The task
From the entries that follow, copy every line with the word "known".

+===+

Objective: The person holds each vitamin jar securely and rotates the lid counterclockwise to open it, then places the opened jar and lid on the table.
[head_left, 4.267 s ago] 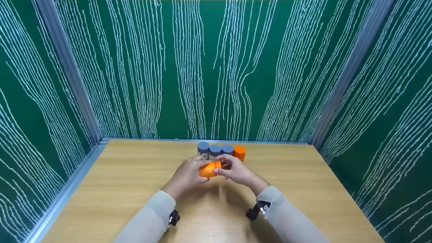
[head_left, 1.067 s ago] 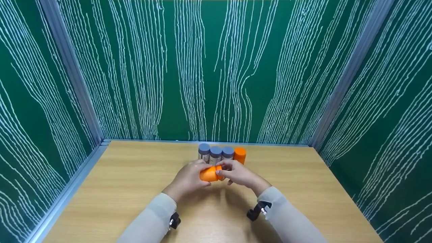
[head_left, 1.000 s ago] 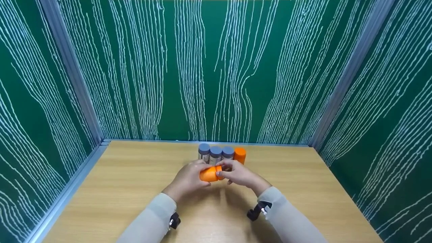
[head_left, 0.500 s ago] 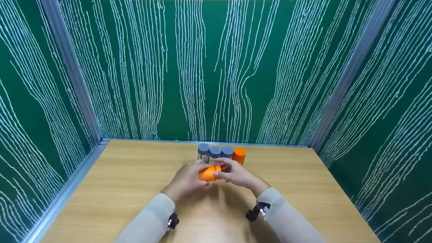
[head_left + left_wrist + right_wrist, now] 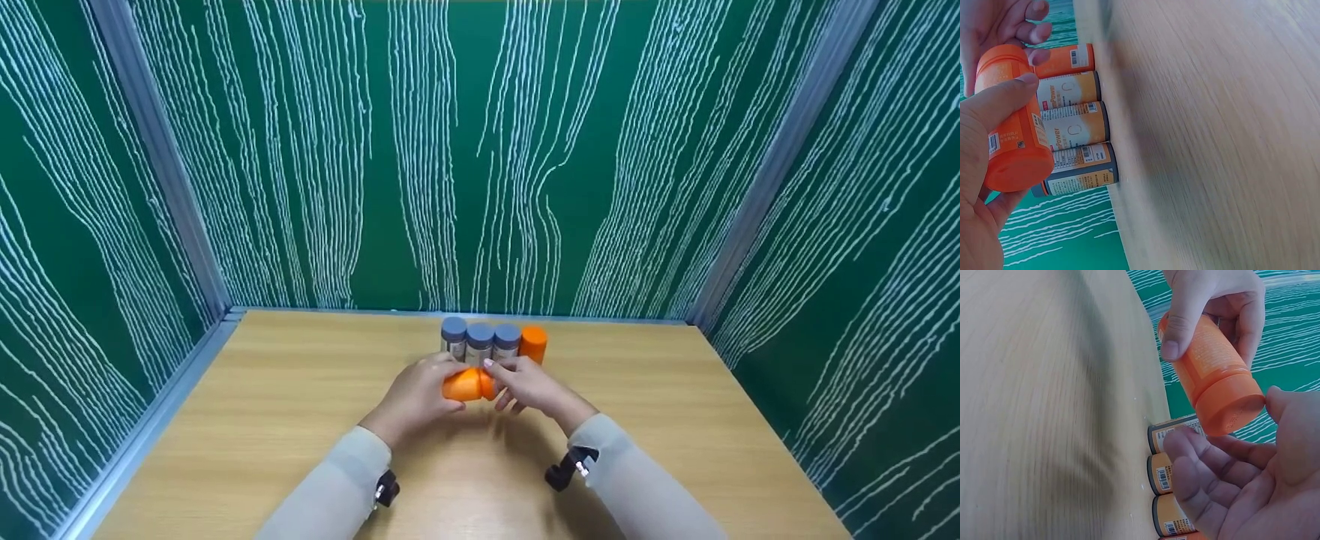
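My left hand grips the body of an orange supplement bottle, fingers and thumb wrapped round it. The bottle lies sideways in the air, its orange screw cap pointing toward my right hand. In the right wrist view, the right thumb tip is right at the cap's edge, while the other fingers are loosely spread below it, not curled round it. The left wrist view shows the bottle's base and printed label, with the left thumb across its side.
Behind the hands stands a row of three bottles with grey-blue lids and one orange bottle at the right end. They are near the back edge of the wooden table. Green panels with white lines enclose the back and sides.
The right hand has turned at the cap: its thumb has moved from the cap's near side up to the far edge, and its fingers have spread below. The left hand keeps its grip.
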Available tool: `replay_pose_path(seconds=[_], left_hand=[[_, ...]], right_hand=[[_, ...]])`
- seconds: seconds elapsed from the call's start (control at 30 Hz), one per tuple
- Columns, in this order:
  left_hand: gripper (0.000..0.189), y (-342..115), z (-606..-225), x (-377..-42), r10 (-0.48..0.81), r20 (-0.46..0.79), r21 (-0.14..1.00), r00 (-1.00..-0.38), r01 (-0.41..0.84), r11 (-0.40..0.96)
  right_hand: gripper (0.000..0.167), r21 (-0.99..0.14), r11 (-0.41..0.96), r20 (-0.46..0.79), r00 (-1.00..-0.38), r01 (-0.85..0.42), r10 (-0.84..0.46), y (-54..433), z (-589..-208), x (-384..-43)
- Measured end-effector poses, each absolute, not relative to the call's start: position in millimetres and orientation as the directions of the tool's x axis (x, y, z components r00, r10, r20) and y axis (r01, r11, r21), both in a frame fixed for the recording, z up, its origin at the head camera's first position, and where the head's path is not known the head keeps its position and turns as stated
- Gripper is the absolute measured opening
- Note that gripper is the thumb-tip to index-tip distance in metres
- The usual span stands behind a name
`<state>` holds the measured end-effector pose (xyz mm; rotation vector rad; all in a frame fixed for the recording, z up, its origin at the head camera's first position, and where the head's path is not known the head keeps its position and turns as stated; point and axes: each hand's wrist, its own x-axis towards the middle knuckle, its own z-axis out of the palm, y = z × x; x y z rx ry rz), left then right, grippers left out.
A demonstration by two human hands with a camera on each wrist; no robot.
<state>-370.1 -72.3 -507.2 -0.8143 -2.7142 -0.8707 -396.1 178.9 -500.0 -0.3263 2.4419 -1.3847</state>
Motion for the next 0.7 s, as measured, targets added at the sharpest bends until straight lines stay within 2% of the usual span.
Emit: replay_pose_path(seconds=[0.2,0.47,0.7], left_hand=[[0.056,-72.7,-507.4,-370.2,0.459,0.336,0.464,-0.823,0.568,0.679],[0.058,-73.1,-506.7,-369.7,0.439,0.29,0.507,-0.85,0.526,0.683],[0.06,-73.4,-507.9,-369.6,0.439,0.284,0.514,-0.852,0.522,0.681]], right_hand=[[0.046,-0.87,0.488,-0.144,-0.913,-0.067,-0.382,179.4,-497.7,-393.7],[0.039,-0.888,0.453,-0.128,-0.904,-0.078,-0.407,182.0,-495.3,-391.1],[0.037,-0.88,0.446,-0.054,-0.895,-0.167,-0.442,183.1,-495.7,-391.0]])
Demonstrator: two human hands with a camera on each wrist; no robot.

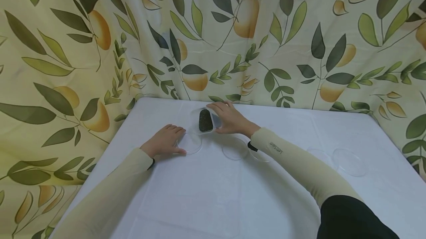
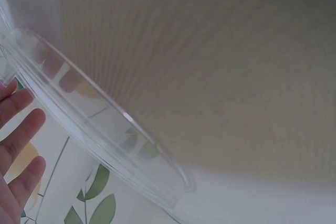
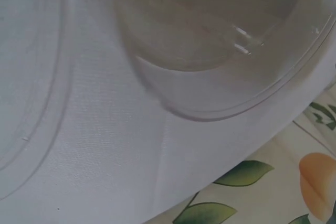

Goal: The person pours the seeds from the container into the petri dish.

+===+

Solution for this task
- Measured end-effector poses, each absolute, not relative to the call's start: position in millimetres and orientation as the directions of the tool's x axis (x, y, z components r00, r10, r20) and y axis (r01, r11, r21), both in a frame fixed for the recording, z up, its origin at the head camera's first position, and where the head's path is not known the head keeps its position and turns as stated
`<state>` holds the measured end-effector pose (xyz mm; rotation vector rad; all in a frame fixed for the recording, z up, its origin at the head camera's first position, and where the head's path is not known the head keeps its position and turns as stated; point and axes: each hand's wrist, its own x-axis towards the middle knuckle, its own z-axis out of the palm, y = z × x; x y z rx ry rz), left then right, grippers left out.

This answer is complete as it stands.